Changes in mean SCr in the two groups are shown in Figure 3 . Although mean SCr was lower in the MMF group than in the CTX group during follow-up, this difference did not reach statistical significance. At Month 6, significantly more patients with normal renal function (SCr ≤1.5 mg/dL) were observed in the MMF group than in the CTX group (44.4 versus 15.4%, P < 0.05).

Fig. 3

Mean SCr level after MMF or CTX treatment.

Fig. 3

Mean SCr level after MMF or CTX treatment.

Serum ANCA

During follow-up, changes in serum ANCA were monitored in 17 patients (12 in the MMF group and 5 in the CTX group). After MMF treatment, ANCA levels were undetectable in five patients (41.7%), decreased in six (50%) and did not change in one patient who failed to attain remission.

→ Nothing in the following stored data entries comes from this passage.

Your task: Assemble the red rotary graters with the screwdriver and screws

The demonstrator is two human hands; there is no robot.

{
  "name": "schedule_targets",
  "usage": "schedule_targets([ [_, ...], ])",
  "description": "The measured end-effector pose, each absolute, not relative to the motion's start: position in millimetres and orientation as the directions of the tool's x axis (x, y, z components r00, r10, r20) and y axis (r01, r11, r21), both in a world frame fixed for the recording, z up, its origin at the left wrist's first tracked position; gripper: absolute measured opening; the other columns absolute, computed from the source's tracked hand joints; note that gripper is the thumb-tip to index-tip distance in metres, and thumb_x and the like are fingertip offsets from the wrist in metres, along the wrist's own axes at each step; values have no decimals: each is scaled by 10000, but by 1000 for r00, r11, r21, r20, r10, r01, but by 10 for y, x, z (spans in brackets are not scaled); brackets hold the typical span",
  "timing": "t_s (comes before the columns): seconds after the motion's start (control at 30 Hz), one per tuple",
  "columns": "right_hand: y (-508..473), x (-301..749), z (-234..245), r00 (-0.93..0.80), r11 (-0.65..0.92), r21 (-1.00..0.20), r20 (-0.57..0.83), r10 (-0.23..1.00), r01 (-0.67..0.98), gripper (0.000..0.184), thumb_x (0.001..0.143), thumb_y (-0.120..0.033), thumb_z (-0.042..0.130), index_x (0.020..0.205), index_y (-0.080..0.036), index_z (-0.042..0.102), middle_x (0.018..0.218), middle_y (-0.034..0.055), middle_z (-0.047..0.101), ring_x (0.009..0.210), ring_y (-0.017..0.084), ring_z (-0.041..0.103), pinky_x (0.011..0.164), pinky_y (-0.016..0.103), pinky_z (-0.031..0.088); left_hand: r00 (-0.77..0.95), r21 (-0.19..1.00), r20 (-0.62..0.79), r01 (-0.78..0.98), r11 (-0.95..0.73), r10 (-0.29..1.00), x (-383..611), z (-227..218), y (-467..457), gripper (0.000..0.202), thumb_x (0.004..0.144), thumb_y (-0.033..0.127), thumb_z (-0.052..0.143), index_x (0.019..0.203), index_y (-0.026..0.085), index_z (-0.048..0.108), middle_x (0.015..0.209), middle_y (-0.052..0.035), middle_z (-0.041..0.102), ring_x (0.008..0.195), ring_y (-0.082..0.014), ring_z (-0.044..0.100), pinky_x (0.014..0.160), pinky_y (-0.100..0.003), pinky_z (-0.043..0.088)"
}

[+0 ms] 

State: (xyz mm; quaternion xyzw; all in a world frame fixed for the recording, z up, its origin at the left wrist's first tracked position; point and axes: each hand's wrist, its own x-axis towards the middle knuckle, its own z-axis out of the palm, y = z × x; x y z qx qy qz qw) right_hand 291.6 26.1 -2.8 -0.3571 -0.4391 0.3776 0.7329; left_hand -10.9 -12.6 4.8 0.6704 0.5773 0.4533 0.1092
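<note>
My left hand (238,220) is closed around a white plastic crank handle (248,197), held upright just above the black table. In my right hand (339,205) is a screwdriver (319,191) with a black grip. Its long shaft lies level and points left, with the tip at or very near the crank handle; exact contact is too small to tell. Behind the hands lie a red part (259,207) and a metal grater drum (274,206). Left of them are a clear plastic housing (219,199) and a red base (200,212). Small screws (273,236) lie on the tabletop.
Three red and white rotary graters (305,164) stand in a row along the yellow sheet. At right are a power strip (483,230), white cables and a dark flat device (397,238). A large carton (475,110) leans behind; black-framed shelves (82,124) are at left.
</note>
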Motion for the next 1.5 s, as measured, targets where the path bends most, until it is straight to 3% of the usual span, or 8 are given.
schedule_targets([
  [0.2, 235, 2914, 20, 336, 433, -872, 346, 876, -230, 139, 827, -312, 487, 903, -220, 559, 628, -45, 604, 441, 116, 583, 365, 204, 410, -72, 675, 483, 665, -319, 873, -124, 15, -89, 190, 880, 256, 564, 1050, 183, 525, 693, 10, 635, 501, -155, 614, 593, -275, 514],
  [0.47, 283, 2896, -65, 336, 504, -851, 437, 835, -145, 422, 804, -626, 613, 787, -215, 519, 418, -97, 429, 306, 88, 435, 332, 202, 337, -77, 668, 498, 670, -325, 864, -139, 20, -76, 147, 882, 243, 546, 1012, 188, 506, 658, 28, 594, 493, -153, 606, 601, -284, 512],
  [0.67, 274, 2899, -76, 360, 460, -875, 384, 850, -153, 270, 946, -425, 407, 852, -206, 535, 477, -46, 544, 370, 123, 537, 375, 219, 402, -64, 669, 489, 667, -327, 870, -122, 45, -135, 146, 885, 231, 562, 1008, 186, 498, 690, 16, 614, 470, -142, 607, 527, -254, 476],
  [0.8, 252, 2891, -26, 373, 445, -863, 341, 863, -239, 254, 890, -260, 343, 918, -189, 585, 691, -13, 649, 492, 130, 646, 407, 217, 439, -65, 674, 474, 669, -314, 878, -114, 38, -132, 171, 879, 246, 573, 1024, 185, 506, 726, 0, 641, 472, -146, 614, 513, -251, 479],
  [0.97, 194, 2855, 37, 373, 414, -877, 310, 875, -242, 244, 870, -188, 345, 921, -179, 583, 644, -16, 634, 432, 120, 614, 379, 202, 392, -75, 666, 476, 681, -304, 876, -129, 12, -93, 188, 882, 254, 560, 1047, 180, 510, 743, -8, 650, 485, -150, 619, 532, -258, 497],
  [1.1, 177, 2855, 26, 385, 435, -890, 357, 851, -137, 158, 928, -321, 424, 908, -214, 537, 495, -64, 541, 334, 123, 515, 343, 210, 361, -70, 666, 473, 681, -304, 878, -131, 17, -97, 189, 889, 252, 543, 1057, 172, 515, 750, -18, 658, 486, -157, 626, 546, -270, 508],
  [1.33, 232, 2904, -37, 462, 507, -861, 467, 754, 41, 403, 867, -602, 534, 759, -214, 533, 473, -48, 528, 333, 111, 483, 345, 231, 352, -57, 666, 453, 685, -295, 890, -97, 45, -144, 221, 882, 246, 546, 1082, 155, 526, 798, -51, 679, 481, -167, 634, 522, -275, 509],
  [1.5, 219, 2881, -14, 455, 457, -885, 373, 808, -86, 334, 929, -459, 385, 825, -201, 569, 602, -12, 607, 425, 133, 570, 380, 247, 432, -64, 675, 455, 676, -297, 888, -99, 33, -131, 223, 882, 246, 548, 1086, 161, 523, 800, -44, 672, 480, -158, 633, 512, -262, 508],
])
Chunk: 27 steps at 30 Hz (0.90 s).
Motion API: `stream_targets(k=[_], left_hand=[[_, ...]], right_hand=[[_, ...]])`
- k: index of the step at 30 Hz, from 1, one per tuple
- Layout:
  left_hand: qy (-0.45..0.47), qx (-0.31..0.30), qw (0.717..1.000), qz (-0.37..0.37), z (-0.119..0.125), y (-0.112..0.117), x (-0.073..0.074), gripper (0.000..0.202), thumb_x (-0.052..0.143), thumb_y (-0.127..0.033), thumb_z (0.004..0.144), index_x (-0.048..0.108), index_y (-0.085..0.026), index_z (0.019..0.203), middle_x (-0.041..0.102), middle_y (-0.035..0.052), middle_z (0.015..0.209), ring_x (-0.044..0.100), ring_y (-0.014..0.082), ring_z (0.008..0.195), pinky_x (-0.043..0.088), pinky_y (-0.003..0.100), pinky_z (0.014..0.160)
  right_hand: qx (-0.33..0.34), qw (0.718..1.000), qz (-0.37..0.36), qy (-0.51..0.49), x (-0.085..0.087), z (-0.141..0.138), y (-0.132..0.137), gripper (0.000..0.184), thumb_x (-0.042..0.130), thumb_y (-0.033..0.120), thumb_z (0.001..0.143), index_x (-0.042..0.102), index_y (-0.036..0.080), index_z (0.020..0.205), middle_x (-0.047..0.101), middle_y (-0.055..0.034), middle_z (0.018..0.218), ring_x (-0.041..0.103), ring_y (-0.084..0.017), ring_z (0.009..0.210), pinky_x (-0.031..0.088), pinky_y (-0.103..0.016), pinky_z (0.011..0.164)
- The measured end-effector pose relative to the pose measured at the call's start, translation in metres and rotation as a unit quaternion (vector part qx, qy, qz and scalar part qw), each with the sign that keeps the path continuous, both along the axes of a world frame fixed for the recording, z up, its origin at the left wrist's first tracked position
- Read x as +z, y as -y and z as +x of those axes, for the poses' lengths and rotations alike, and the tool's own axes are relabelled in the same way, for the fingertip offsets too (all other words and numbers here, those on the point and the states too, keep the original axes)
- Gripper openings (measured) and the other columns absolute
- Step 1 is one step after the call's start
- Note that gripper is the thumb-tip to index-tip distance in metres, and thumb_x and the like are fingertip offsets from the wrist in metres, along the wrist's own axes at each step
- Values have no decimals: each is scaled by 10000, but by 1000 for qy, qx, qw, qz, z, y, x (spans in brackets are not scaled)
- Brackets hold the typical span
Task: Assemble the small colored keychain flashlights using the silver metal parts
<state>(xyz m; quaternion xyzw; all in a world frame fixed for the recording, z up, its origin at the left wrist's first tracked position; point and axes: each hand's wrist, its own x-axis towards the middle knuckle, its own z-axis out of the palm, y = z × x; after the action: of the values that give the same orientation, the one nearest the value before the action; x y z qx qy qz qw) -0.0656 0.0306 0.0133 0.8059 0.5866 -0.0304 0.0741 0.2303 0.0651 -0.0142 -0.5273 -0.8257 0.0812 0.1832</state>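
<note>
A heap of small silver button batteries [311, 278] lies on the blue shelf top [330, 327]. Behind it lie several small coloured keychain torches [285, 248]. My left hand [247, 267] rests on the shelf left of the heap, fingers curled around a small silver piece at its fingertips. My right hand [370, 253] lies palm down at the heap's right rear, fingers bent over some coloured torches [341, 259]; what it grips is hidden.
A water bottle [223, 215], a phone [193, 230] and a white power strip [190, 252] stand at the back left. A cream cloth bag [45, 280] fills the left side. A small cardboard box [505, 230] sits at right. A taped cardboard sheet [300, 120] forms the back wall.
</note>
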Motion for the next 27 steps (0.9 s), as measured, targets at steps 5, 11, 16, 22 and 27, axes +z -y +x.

In the CTX group, ANCA levels were undetectable in one patient (20.0%), decreased in two (40%), and did not change in two (40%) patients.

Adverse events

There were no deaths in either group during the 6 months of induction treatment. Adverse events were found in 4 of 18 (22.2%) patients in the MMF group and in 6 of 17 (35.3%) in the CTX group. These events were not different between the two groups ( Table 3 ).

Table 3

Adverse events in the two groups

  MMF group ( n = 18)   CTX group ( n = 17)  
GI symptoms 2 (11.1%) 4 (23.5%) 
Herpes zoster 1 (5.6%) 
Bacteria pneumonia 1 (5.6%) 1 (5.9%) 
Leukopenia 1 (5.9) 
  MMF group ( n = 18)   CTX group ( n = 17)  
GI symptoms 2 (11.1%) 4 (23.5%) 
Herpes zoster 1 (5.6%) 
Bacteria pneumonia 1 (5.6%) 1 (5.9%) 
Leukopenia 1 (5.9) 

Discussion

Mycophenolate mofetil (MMF) selectively inhibits the proliferation of T- and B-lymphocytes by inhibiting purine metabolism. In addition, recent studies suggest that mycophenolatic acid (MPA), the active metabolite of MMF in vivo , can significantly suppress the expression of endothelial adhesion molecules and inhibit the adhesion of leukocytes to endothelial cells [ 13,14 ], which is a key process in the development of ANCA-associated vasculitis. Clinical studies have shown that MMF effectively reverses acute vascular rejection in renal transplantation [ 15 ] and ameliorates lupus vasculitic lesions [ 5 ]. These findings provide rational basis for the use of MMF as induction treatment for AAV. We previously reported that three patients with pauci-immune crescentic glomerulonephritis (renal-limited small vasculitis) were successfully treated with MMF [ 7 ]. Furthermore, Waiser et al . [ 8 ] showed that a patient with relapsed Wegener's granulomatosis (WG), who was intolerant to CTX, was also successfully controlled by MMF. Moreover, a recent uncontrolled clinical study by Joy et al . [ 16 ] provided further evidence on the effectiveness of MMF in the treatment of systemic small vasculitis. In their study, 12 patients with refractory AAV (six failed, six relapsed) were switched to MMF induction therapy, and this caused marked decreases in BVAS scores from 9.1 ± 3.5 to 2.8 ± 1.9 at week 24 and to 2.8 ± 4.3 at week 52, with remission rates of 60% at month 6. Taken together, these preliminary clinical studies indicate that MMF may provide effective treatment for systemic small AAV. However, controlled studies using MMF have not yet been reported.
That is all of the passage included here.